Love them or hate them; people do for a range of reasons, not good at display, so argue against, arguing that they are distracting, that they serve a passing need, so lose their value quickly, that they take time that could be spent elsewhere. During my career, I have heard all these and more, but, as a life-long Primary practitioner, I am convinced that the value of display outweighs the negatives. Children who know their work might be displayed in some form will put more effort into their work, as there is a defined, visible end product. If all work is in exercise books, they become secretive efforts, with only the classteacher to respond. Interestingly, there are simultaneous arguments against marking. One or the other serves a purpose in providing a response to effort.
Displays serve a variety of purposes within a school classroom. They should allow individual interpretation, not be part of corporate working.
Regular turnover of displays, linked with the current topic allowed flexibility to ensure that every child had a chance of having some aspect of work shared with the others. I found it a very pleasant end to a school day to put up a display that would be noticed the next day.
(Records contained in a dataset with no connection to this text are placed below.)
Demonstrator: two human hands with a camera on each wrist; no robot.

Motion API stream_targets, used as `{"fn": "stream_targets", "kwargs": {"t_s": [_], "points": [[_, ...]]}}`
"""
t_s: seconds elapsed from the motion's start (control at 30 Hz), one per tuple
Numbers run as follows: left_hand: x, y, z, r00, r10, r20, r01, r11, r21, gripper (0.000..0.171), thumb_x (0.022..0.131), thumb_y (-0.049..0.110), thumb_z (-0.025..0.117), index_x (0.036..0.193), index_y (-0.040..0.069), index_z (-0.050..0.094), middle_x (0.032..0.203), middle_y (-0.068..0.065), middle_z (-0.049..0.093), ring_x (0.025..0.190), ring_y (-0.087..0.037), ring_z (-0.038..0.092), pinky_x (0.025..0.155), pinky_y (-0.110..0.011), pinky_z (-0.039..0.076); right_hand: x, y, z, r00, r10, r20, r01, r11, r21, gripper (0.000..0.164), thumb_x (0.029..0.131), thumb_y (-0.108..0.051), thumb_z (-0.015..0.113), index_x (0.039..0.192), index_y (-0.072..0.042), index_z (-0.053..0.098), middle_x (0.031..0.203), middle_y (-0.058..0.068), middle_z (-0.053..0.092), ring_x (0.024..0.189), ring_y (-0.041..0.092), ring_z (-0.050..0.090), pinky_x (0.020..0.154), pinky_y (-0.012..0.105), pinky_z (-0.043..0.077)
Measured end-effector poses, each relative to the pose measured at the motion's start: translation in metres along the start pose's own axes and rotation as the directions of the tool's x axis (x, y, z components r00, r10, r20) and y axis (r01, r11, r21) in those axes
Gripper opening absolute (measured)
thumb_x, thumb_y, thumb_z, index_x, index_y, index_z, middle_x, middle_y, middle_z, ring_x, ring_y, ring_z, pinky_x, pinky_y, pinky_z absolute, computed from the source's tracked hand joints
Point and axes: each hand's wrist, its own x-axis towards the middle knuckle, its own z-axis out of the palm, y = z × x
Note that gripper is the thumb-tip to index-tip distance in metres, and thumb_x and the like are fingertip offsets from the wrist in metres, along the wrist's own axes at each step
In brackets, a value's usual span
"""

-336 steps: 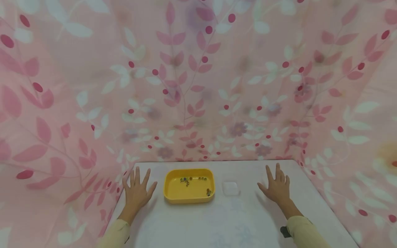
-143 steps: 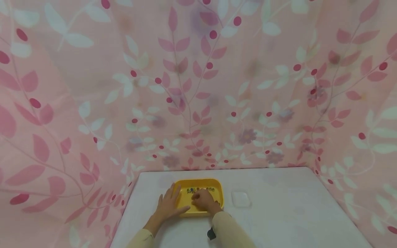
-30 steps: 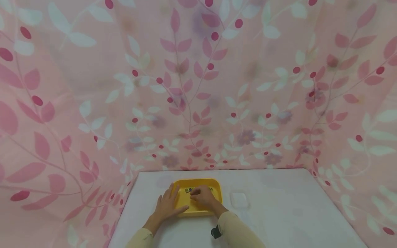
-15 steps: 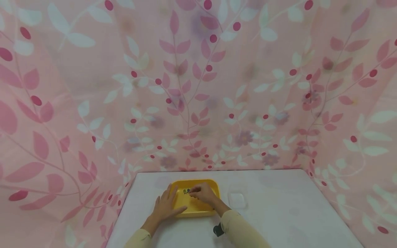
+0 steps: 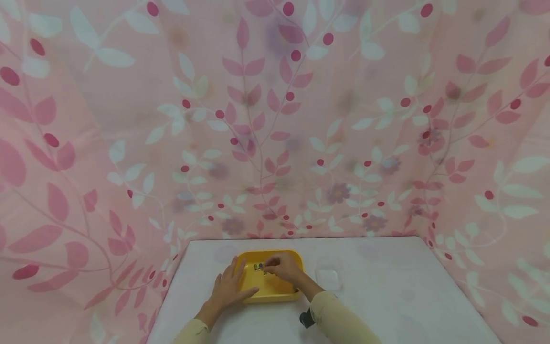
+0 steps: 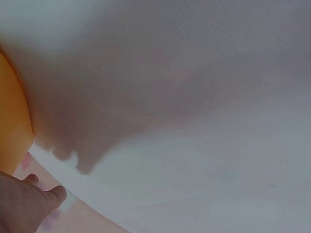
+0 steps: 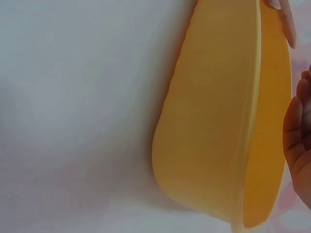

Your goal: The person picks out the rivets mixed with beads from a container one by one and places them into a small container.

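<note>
A yellow tray (image 5: 269,297) with low walls stands on the white table and holds several small, round, glassy beads (image 5: 258,266). My left hand (image 5: 226,286) lies spread along the tray's left side, its fingers over the left rim and the thumb at the front rim. Over the tray is my right hand (image 5: 285,267), fingers curled, with thumb and forefinger close together right at the beads. Whether a bead is between those fingertips is too small to tell. The right wrist view shows the curled fingers (image 7: 294,126) beyond the tray's wall.
A small clear plastic box (image 5: 328,278) stands on the table (image 5: 386,286) to the right of the tray. Pink floral cloth (image 5: 266,143) hangs behind the table and along both sides. A dark object (image 5: 307,318) sits by the right sleeve.
Both hands went from lying flat on either side to the tray. Over the last second, my right hand stays above the beads with small shifts; the left hand barely moves.
</note>
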Motion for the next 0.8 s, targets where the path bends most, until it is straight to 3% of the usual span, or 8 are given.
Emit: {"fn": "stream_targets", "kwargs": {"t_s": [0.43, 0.8], "points": [[-0.002, 0.0, 0.001, 1.0, 0.006, 0.005, -0.006, 1.0, -0.003, 0.102, 0.08, 0.074, 0.06, 0.158, 0.019, 0.024, 0.165, -0.017, 0.015, 0.146, -0.041, 0.029, 0.108, -0.075, 0.021, -0.005, 0.003, -0.007, 1.0, 0.023, -0.009, -0.023, 1.0, -0.01, 0.011, 0.089, -0.02, 0.074, 0.095, -0.011, 0.076, 0.087, -0.005, 0.073, 0.077, 0.01, 0.064, 0.068, 0.027, 0.055], [-0.003, 0.002, -0.003, 1.0, -0.006, 0.008, 0.005, 1.0, 0.007, 0.103, 0.08, 0.075, 0.061, 0.158, 0.02, 0.024, 0.165, -0.016, 0.013, 0.146, -0.041, 0.028, 0.11, -0.073, 0.021, -0.004, 0.009, -0.027, 0.995, -0.105, -0.004, 0.104, 0.993, -0.056, 0.01, 0.09, -0.017, 0.074, 0.095, -0.01, 0.077, 0.091, -0.002, 0.075, 0.079, 0.007, 0.067, 0.069, 0.023, 0.057]]}}
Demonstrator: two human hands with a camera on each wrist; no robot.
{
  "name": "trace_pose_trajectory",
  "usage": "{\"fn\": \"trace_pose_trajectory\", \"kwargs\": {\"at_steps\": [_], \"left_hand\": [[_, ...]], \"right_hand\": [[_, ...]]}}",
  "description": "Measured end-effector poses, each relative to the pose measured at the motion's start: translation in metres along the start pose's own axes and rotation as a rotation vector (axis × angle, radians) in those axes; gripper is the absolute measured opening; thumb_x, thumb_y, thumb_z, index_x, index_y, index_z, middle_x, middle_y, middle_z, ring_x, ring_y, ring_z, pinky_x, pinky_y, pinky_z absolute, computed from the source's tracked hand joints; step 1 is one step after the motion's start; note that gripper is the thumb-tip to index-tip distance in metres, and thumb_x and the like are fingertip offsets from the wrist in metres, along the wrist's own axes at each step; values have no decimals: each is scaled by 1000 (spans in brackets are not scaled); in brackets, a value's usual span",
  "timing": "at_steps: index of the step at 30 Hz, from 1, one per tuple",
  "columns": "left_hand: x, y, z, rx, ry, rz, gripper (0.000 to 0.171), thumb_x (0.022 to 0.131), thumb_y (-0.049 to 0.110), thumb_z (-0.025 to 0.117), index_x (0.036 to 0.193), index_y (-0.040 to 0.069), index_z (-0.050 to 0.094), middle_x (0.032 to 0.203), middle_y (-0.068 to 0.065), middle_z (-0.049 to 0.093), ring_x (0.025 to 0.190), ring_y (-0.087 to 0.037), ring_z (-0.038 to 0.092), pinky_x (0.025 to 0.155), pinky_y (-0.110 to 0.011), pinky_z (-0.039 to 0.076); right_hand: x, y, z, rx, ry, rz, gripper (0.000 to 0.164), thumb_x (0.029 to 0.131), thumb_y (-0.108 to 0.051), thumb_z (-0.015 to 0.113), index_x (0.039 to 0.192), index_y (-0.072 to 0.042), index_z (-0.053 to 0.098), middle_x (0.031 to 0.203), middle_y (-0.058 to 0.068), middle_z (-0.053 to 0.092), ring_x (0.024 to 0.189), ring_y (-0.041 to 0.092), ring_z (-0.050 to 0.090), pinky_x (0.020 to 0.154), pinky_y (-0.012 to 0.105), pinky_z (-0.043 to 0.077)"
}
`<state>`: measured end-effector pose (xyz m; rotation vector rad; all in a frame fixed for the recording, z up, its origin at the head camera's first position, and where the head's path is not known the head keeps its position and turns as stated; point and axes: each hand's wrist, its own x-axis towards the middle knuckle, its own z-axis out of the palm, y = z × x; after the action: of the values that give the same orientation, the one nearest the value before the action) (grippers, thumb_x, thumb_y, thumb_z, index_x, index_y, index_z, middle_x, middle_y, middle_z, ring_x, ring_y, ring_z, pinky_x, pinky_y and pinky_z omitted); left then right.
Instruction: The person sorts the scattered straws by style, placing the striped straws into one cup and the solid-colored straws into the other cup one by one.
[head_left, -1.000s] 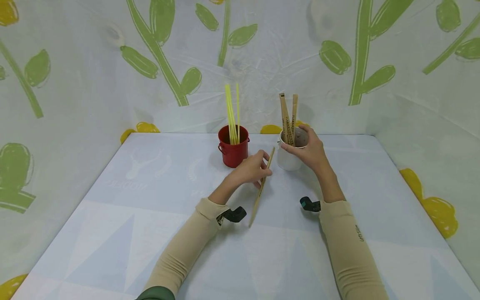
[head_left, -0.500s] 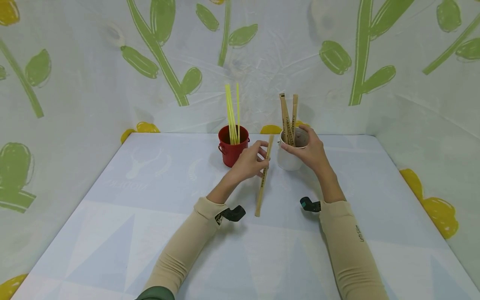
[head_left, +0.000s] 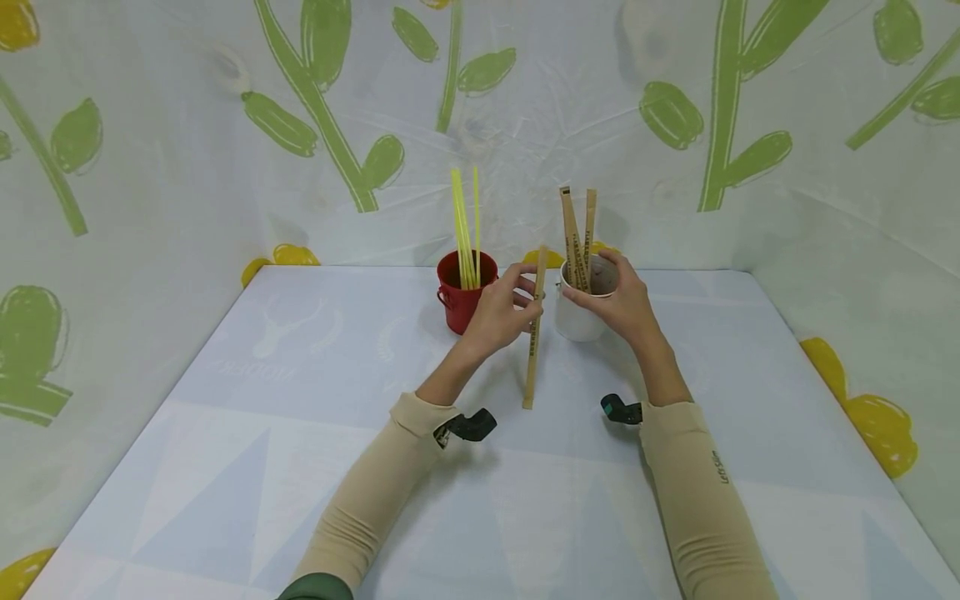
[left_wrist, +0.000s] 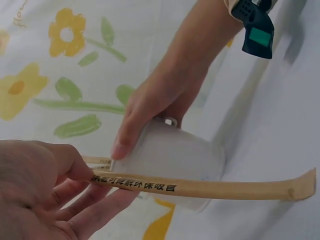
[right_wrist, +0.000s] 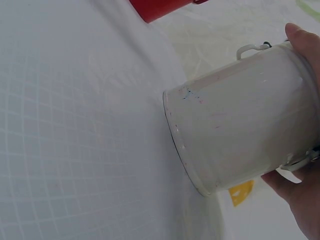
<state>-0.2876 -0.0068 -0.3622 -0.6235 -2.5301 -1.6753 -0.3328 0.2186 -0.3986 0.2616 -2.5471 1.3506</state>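
A paper-wrapped straw (head_left: 532, 358) with dark printing is pinched between the thumb and fingers of my left hand (head_left: 495, 318). It stands nearly upright, just left of the white bucket (head_left: 576, 322). In the left wrist view the wrapped straw (left_wrist: 230, 190) crosses in front of that bucket. My right hand (head_left: 628, 304) grips the bucket's rim, thumb at the near side and fingers round the far side. Several more wrapped straws (head_left: 572, 233) stand inside it. The right wrist view shows the bucket's side (right_wrist: 240, 120) with small handle loops, its base on the table.
A red bucket (head_left: 467, 308) with several yellow straws (head_left: 462, 225) stands just behind my left hand. The pale patterned table (head_left: 420, 517) meets walls covered with a plant-print sheet (head_left: 555, 125) at the back and sides.
My left hand has moved up and away from me, carrying the wrapped straw, which has swung from slanted to nearly upright. The right hand and white bucket have stayed in place.
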Motion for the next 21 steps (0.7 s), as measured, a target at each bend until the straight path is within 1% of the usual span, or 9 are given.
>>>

A good display can enhance the wellbeing aspects of a classroom, especially if incorporating children’s work.
Sharing good work and Modelling thinking. It is almost self-evident that displaying work allows for sharing, but it can have a very positive impact on an individual and can also offer opportunities for evaluative interactions with an outcome, leading to further improvement. If the process is also displayed, for example, with the earlier drafts leading to the final product, this allows insights into the personal thought processes involved. Learning how people think is as valuable as passing by a nice piece of work. Encouraging engagement with post-it evaluation comments creates an interactive element.
Teacher modelling should be incorporated within displays, with hand-written rather than computer printed headings to model the school approach to writing and writing expectation; if a teacher writes badly, why should children be different? Careful questions embedded within the display which encourages further thought, together with post-its to enable responses, makes the display interactive and, in some case, evaluative. Mind maps of ideas or carefully selected images provide useful visuals from which discussion can be generated.
I wouldn’t have a general word wall, or large, bought charts. If words are important, they should be beside the child, for ease of access, a one side of A4 essential word list. Topic words could be written on a chart. Charts for memory jogging should also be with the child, filtered as personalised targets, not generalised statements. As “fold-out” sheets attached to the edge of an exercise book, they serve a closer purpose. The bought charts are usually very easily replicated by a teacher or TA, modelling school writing expectations.
Technology allows for temporary display to a purpose, through the IWB, for example. Images are really important, especially for children who may experience working memory issues.
But, I wouldn’t double or triple mount. In the words of one mentor, the venerable Peter Dixon,
Single mount= I really like this piece of work,
Double= I really, really like this piece of work,
Triple mount= I like this piece of work, but I have time on my hands.
Children, including infants, can be trained to mount their work for you, or at least find the right paper and put them together. As a classteacher, I did not have the facility of a class Teaching Assistant. I met my first one when I became a head, and that lady was largely helping in the office, rather than the classrooms.
I would have an interactive/working wall, based on a current topic, with some essential starter images and questions, but which, over the timescale of the topic, changes to the needs of the class and allows celebration of different aspects of working. It might from time to time be a little scruffy, as on-going mind maps, or post-it notes are incorporated, but it should be about learning.
I would have time lines, either as story boards for literacy, or within a history context, to embed concepts of time and associated vocabulary.
I would have displays, not too fussy, but each to a purpose, supporting a specific aspect of learning, so changeable daily if necessary, but always seeking to celebrate children’s work enhancing their self-esteem, so encouraging further effort.